Reporters don't know what Republican politicians think, they just know what they say. It would be best if the Post tried to restrict itself to reporting on the latter. As far as the substance, the Post is once again trying to push a story with no basis in reality that implies future generations will be worse off than today's workers and retirees due to the cost of Social Security and Medicare. To advance this view it uncritically presents the account of Representative David Schweikert, a proponent of privatizing Medicare.

"'I don’t care about my grandkids,' Rep. David Schweikert (R-Ariz.) recalled one voter saying at a town-hall meeting, after Schweikert had explained that entitlements needed to be cut so debt would not overwhelm future generations. 'I want every dime,' the man said."

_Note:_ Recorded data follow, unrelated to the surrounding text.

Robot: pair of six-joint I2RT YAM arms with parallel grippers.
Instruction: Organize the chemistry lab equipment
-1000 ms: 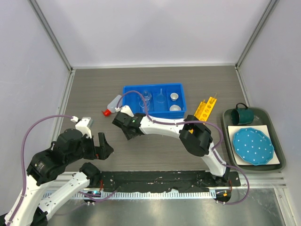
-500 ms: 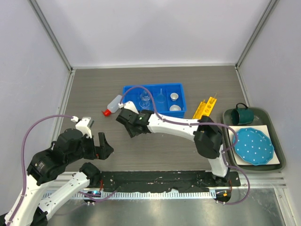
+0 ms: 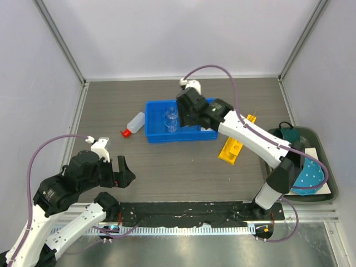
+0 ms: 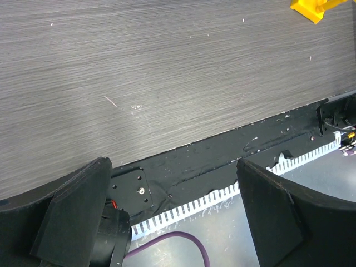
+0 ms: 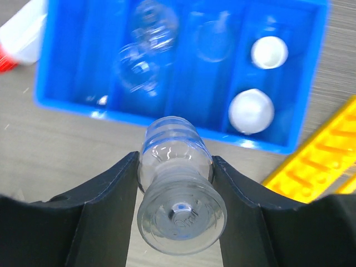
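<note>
My right gripper is shut on a small clear glass beaker, held above the near wall of the blue tray. From above, the right gripper hangs over the tray's left half. In the tray lie two more glass beakers, a glass funnel and two white dishes. A red-capped squeeze bottle lies left of the tray. The yellow tube rack lies to its right. My left gripper is open and holds nothing, low at the near left.
A dark tray at the right holds the teal mug and the blue dotted plate, both partly hidden by my right arm. The black base strip and metal edge run under my left gripper.
My right arm has swung from the table in front of the tray, near the squeeze bottle, up and back over the blue tray. The left arm has stayed put.
</note>
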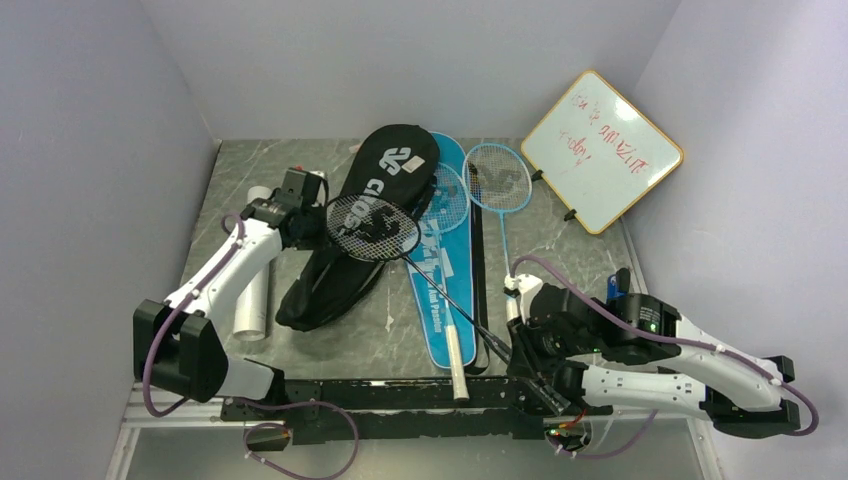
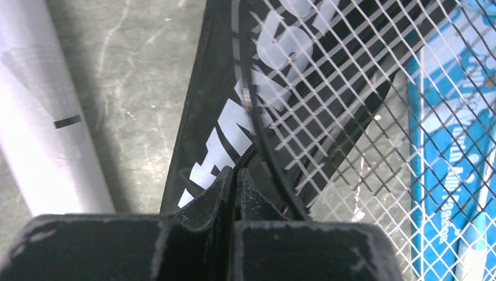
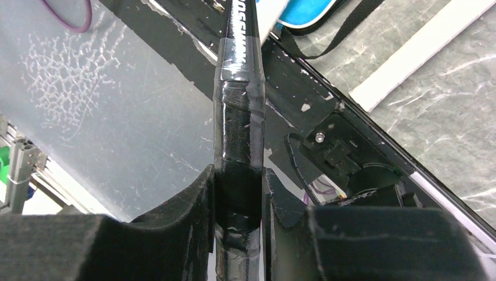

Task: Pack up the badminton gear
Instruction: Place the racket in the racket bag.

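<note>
Right gripper [image 3: 237, 186]: fingers [image 3: 196, 202] clamped on the butt end of the black racket with a film-wrapped grip [image 3: 237, 117], one pad on each side with no gap. Right wrist view alone shows that clamp, plus the black base rail under the handle and the tail of the blue fabric racket cover [image 3: 307, 9] with its black strap. Left gripper [image 2: 235, 172]: fingertips pressed fully together at the edge of the black fabric racket cover with white lettering [image 2: 196, 134], right beside the held racket's rim. A small ribbed bit pokes out just past the tips, and I can't tell if it's pinched. Only the left wrist view shows that contact; from the top the tips are hidden behind the wrist. The top view gives the layout. The black racket runs diagonally, with its head over the lower part of the black cover and its shaft crossing the blue cover to the right gripper at the near edge. The white-grip racket [image 1: 457, 365] lies along the blue cover with its handle reaching the base rail. The light-blue racket [image 1: 497, 178] lies just right of the blue cover, head toward the back. The white cardboard tube [image 1: 255, 295] lies left of the black cover, beside the left arm. A wood-framed whiteboard with red writing [image 1: 602, 150] leans in the back right corner. The surface is a grey marble-pattern tabletop [image 1: 570, 260], with plain pale lilac walls [image 1: 400, 60] on three sides.
</note>
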Available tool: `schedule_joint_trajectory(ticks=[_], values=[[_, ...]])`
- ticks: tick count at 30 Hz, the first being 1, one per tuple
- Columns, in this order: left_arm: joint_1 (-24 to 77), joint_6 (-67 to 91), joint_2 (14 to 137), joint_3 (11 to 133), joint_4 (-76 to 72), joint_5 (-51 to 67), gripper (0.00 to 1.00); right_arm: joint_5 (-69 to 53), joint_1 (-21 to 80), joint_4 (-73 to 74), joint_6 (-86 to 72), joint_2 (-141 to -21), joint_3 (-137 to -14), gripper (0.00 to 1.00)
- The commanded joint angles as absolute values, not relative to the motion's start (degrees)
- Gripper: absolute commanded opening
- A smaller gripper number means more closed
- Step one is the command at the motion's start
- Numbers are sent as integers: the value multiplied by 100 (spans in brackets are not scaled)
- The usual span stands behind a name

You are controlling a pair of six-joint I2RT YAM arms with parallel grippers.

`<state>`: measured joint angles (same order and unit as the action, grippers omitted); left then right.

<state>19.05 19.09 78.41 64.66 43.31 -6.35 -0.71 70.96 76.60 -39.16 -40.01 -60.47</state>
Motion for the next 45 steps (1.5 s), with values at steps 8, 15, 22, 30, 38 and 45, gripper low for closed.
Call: schedule_joint_trajectory(ticks=[8,15,22,30,38,45], values=[[928,1452,8281,7200,4039,-657,5,337,7106,7751,-3630,-4375,-6207,0],[603,1460,8418,7271,3937,-416,5,40,7107,7685,-3440,-4236,-6353,0],[410,1441,8413,7303,3811,-315,5,-599,7105,7703,-3145,-4106,-6327,0],[396,1437,8355,7233,3721,-55,5,-754,7109,7901,-2964,-4047,-6262,0],[396,1388,8053,7119,3723,305,5,-207,7105,7852,-3064,-4305,-5961,0],[398,1446,7640,6746,3696,945,5,298,7110,7404,-3523,-4486,-6004,0]])
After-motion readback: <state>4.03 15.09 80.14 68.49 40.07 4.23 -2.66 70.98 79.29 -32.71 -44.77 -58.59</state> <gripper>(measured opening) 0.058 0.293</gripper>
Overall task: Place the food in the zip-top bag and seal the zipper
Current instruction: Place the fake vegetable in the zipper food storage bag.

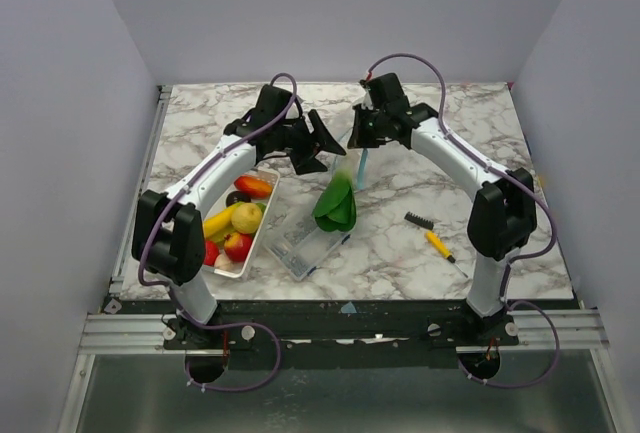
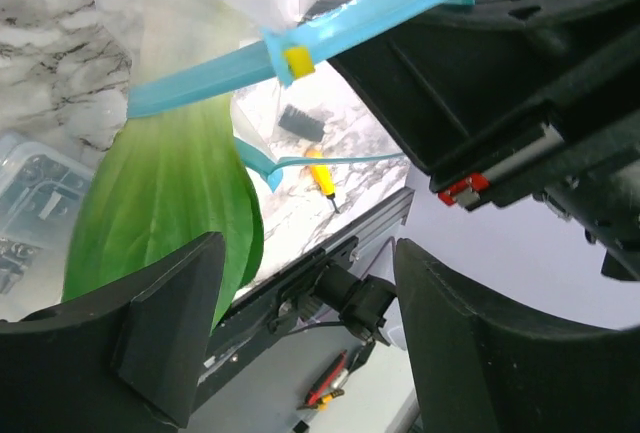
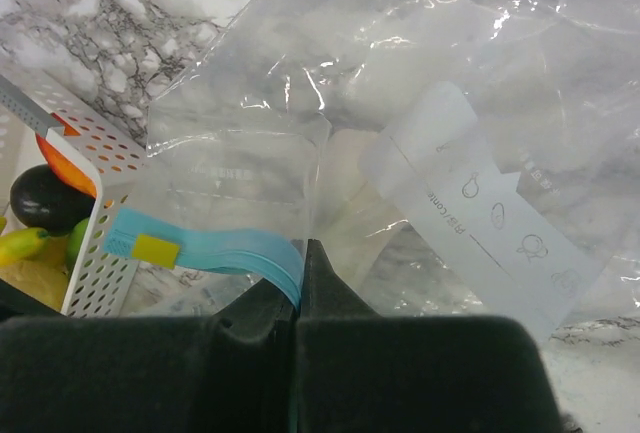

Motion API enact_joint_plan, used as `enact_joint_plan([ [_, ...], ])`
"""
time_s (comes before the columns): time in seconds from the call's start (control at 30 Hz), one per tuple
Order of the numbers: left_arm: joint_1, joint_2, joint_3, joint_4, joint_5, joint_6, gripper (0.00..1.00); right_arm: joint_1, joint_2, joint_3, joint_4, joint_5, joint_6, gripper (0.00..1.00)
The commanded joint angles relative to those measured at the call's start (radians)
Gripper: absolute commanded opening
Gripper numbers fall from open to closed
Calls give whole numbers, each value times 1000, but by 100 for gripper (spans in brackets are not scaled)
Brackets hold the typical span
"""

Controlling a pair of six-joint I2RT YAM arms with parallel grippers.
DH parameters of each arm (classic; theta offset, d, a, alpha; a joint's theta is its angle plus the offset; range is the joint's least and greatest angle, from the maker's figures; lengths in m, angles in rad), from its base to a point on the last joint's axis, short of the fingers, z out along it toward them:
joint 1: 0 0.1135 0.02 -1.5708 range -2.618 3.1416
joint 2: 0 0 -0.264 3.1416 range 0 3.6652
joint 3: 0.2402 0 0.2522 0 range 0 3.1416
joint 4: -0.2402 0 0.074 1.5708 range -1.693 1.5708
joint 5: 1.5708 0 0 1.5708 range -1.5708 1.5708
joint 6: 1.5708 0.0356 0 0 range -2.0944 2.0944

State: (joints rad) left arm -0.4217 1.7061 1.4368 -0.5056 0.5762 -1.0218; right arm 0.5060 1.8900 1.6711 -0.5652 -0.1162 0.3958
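Note:
My right gripper [image 1: 358,136] is shut on the light blue zipper [image 3: 230,250] of the clear zip-top bag [image 3: 330,123] and holds it above the table. The strip carries a yellow slider [image 2: 298,58]. A white-and-green leek [image 1: 336,204] hangs at the bag's mouth; its white end looks to be inside the plastic and its green leaves [image 2: 165,208] stick out past the zipper [image 2: 200,75]. My left gripper [image 1: 318,143] is open and empty, its fingers [image 2: 165,323] just beside the leaves. Other food [image 1: 236,225], a banana, apples and orange-red pieces, lies in the white tray [image 1: 262,228].
A clear rigid box [image 1: 306,244] lies under the hanging leek. A yellow-handled black brush [image 1: 430,235] lies right of it. The tray [image 3: 98,203] shows in the right wrist view with a dark fruit [image 3: 45,198]. Grey walls surround the marble table [image 1: 470,168].

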Motion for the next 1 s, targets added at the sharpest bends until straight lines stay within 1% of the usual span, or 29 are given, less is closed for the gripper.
enact_joint_plan([
  [0.0, -20, -66, 21, -9, -43, 65, 72, -46, 39, 87, -101, -100, -1, 0],
  [0.03, -27, -79, 18, -13, -53, 99, 73, -53, 44, 99, -106, -113, -7, 1],
  [0.13, -52, -80, 33, -72, -80, 206, 73, -65, 59, 110, -107, -147, -5, 1],
  [0.17, -71, -77, 43, -102, -112, 256, 72, -66, 67, 114, -107, -162, 0, 1],
  [0.27, -129, -73, 38, -157, -150, 379, 72, -70, 82, 118, -103, -194, 10, 0],
  [0.4, -224, -86, -10, -196, -381, 474, 76, -70, 78, 114, -94, -212, 17, 0],
  [0.47, -265, -69, -19, -217, -496, 496, 81, -70, 76, 111, -92, -215, 18, 1],
  [0.53, -306, -50, -15, -241, -615, 509, 84, -69, 72, 106, -90, -217, 17, 1],
  [0.57, -323, -42, -16, -243, -650, 517, 86, -70, 69, 104, -89, -218, 16, 1],
  [0.6, -330, -29, -19, -238, -668, 516, 87, -69, 66, 99, -87, -218, 16, 1],
  [0.8, -335, 38, -34, -155, -629, 497, 87, -69, 51, 86, -74, -227, 22, 1],
  [0.9, -332, 69, -31, -116, -622, 492, 84, -69, 46, 85, -71, -228, 24, 0],
  [0.93, -331, 79, -26, -111, -627, 487, 81, -69, 44, 84, -71, -227, 27, 0],
  [0.97, -326, 89, -25, -109, -622, 482, 77, -69, 41, 84, -71, -227, 26, 0],
])
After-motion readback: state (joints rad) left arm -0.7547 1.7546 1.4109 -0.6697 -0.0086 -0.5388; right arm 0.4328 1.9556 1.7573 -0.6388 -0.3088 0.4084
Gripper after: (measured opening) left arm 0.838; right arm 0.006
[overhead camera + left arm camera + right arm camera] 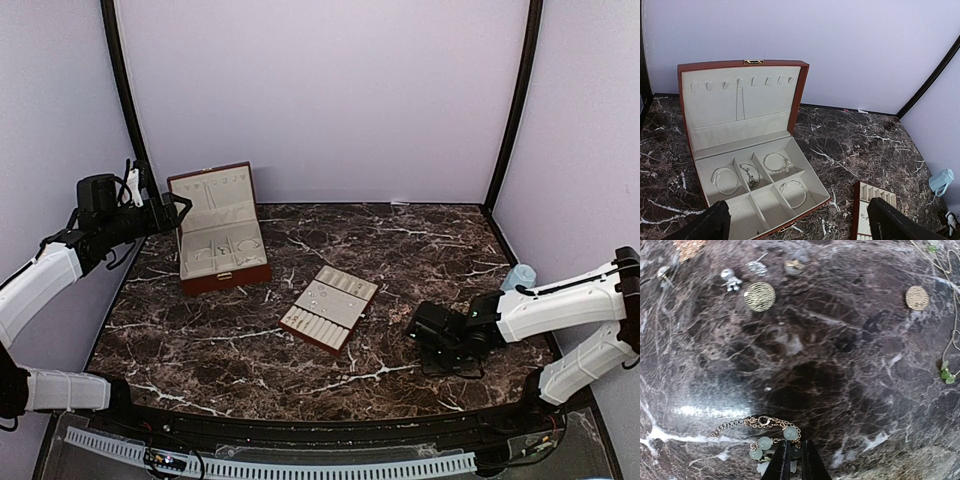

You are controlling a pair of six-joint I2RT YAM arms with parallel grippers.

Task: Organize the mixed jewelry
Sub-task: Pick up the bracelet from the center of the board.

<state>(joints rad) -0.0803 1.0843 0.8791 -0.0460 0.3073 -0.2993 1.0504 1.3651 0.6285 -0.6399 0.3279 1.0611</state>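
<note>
Two gold discs [759,296] at 11 and 1 o'clock; right gripper [790,460] seemingly clamped on bead bracelet [771,437]; left gripper [797,212] gaping above box [799,100].

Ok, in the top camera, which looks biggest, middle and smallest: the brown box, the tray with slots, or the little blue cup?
1. brown box, open, biggest
2. slotted tray
3. blue cup, smallest, by the right arm
</note>
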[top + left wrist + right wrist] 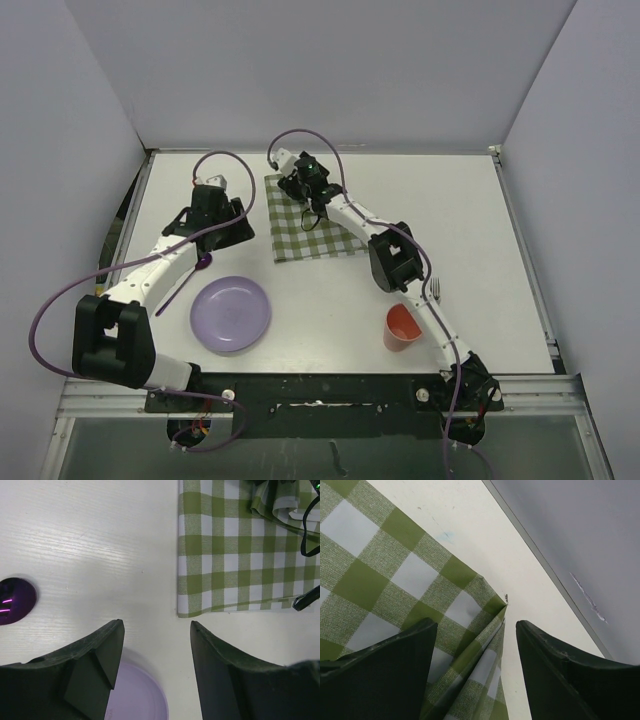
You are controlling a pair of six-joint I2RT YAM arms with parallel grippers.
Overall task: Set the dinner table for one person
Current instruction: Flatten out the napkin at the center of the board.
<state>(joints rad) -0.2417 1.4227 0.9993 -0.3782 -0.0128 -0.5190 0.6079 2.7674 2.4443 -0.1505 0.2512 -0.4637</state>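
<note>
The dinner table (pixel 470 220) is lying white and broad under both arms, with the place setting not yet gathered. A green-and-white checked cloth (pixel 295 238) is sitting slightly askew toward the far middle of the table. One far corner of the cloth is standing up in a peaked fold, and the right gripper (pixel 476 625) is reaching down over it, jaws apart and straddling the fold with no pinch visible yet. That corner is pointing away from the arm's base toward the back wall, so any pull to straighten or shift the cloth is likely to run back along the arm's own line. The right arm is plainly the nearer one for that job. The left gripper (pixel 156 625) is hovering just beside the cloth's left edge, jaws apart and holding nothing. A lavender plate (pixel 231 313) is showing beneath the left gripper, on bare tabletop well short of the cloth. A purple spoon (pixel 185 280) is lying aslant just left of the plate, under the left arm. An orange cup (pixel 402 327) and a fork (pixel 436 290) are waiting near the right arm's base, apart from the cloth.
</note>
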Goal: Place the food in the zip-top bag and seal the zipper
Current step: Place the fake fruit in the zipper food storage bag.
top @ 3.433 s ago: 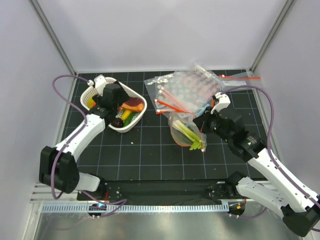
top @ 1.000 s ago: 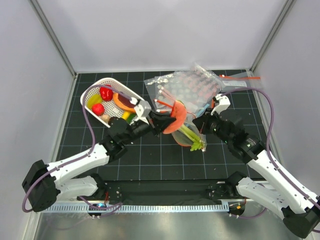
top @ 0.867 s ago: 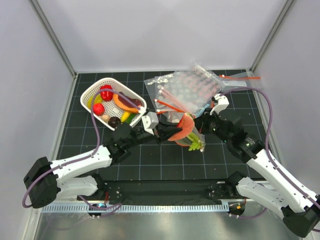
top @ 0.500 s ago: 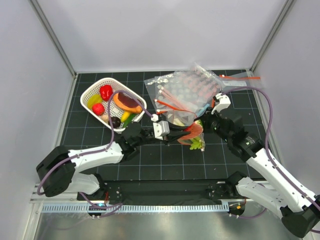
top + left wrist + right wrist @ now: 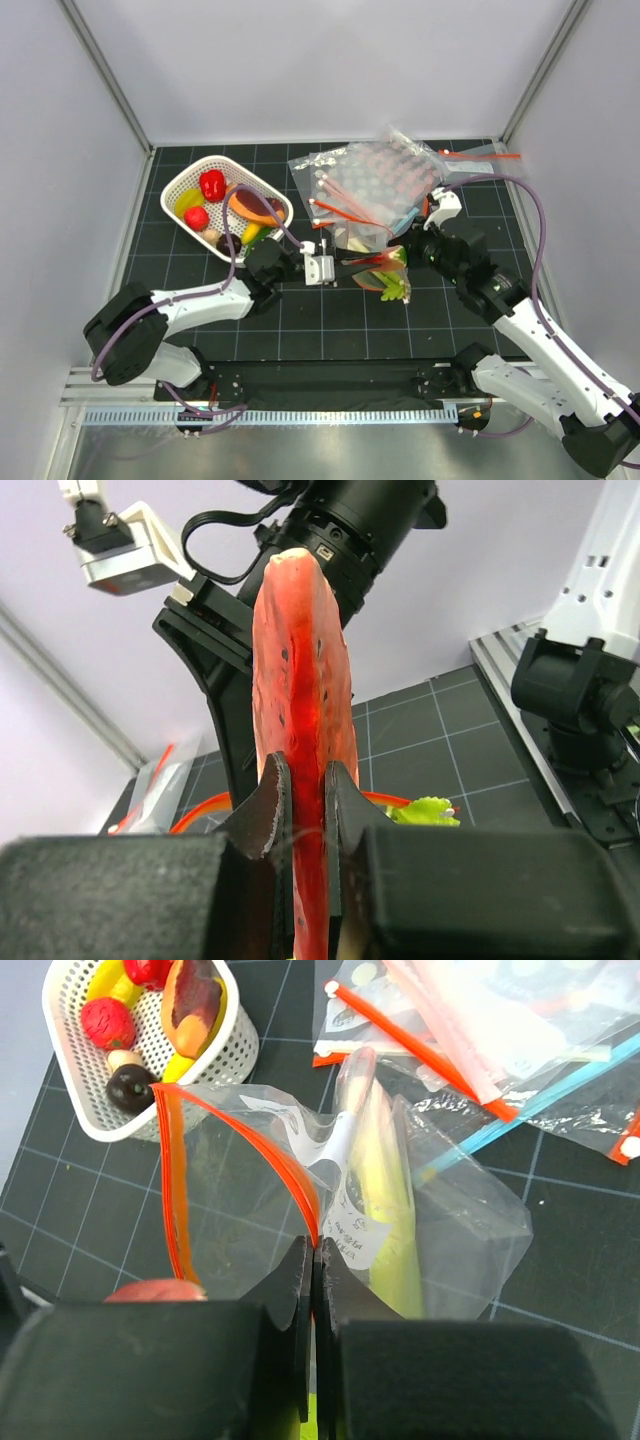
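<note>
The red watermelon wedge [image 5: 300, 650] stands on edge between my left gripper's [image 5: 300, 770] jaws, which are shut on it. In the top view the left gripper [image 5: 352, 266] reaches in from the left, with the wedge [image 5: 386, 257] at the mouth of the clear zip-top bag [image 5: 362, 238]. My right gripper [image 5: 313, 1250] is shut on the bag's orange-red zipper [image 5: 180, 1190], holding the mouth spread open. The green-and-white leafy stalk [image 5: 385, 1190] lies inside the bag [image 5: 260, 1190]. The wedge's red tip [image 5: 155, 1290] shows at the mouth's near edge.
A white slotted basket [image 5: 175, 180] with several toy foods stands at the back left. A pile of other clear bags [image 5: 370, 180] lies behind the held bag. The right arm [image 5: 350, 530] rises close behind the wedge.
My left arm has lowered and stretched right, carrying the wedge from above the bag to its mouth. The right gripper has kept its hold on the zipper.
</note>
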### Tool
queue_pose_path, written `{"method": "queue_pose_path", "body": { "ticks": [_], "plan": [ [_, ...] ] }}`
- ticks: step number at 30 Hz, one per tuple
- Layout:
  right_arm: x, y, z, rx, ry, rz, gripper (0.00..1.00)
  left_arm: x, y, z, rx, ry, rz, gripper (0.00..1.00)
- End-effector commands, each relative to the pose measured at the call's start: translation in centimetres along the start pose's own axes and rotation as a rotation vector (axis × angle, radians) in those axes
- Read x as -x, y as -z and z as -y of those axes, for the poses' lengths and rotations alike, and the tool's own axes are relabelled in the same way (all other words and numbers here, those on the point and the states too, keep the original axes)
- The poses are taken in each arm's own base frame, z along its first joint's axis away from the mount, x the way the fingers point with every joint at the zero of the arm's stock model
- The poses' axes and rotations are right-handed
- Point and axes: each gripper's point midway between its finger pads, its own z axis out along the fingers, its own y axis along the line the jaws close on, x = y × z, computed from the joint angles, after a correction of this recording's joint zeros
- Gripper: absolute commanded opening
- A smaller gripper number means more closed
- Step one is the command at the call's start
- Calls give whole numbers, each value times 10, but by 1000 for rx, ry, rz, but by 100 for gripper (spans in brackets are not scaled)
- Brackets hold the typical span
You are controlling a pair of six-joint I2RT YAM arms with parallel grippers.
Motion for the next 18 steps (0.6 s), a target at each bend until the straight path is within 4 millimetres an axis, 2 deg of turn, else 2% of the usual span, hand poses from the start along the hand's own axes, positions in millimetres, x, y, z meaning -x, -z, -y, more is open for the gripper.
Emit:
{"method": "queue_pose_path", "body": {
  "ticks": [1,2,3,4,6,9,13,18],
  "plan": [
    [15,19,-58,258,-35,6,1,-7,2,-6,-33,-66,36,0],
    [14,20,-59,260,-30,-8,1,-10,8,-7,-30,-62,39,0],
    [8,22,-58,260,-17,-46,1,-2,9,-8,-27,-80,73,0],
    [13,27,-62,268,-9,-46,1,3,12,-7,-32,-97,87,0],
    [7,29,-58,249,5,-89,1,8,16,-1,-55,-117,101,0],
    [8,32,-64,265,22,-123,1,30,19,15,-145,-149,151,0],
    [15,38,-84,354,24,-152,1,63,29,28,-202,-152,211,0],
    [14,46,-103,453,29,-210,1,65,39,38,-204,-164,193,0]
  ]
}}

In fact, all the economic projections from official sources, like the Congressional Budget Office (CBO) and the Social Security Trustees, show that on average this person's grandkids will be hugely richer than the voter to whom Rep. Schweikert referred. The main threat to their living standards is the continuation of the policies that have been redistributing income upwards over the last thirty five years, such as high unemployment, trade policies that protect doctors, lawyers, and other highly paid professionals while deliberately exposing less educated workers to competition, and stronger and longer patent and copyright protections. Most Republicans strongly support these policies, which should make a reporter question whether the well-being of our grandchildren could be the real reason they support privatizing Medicare.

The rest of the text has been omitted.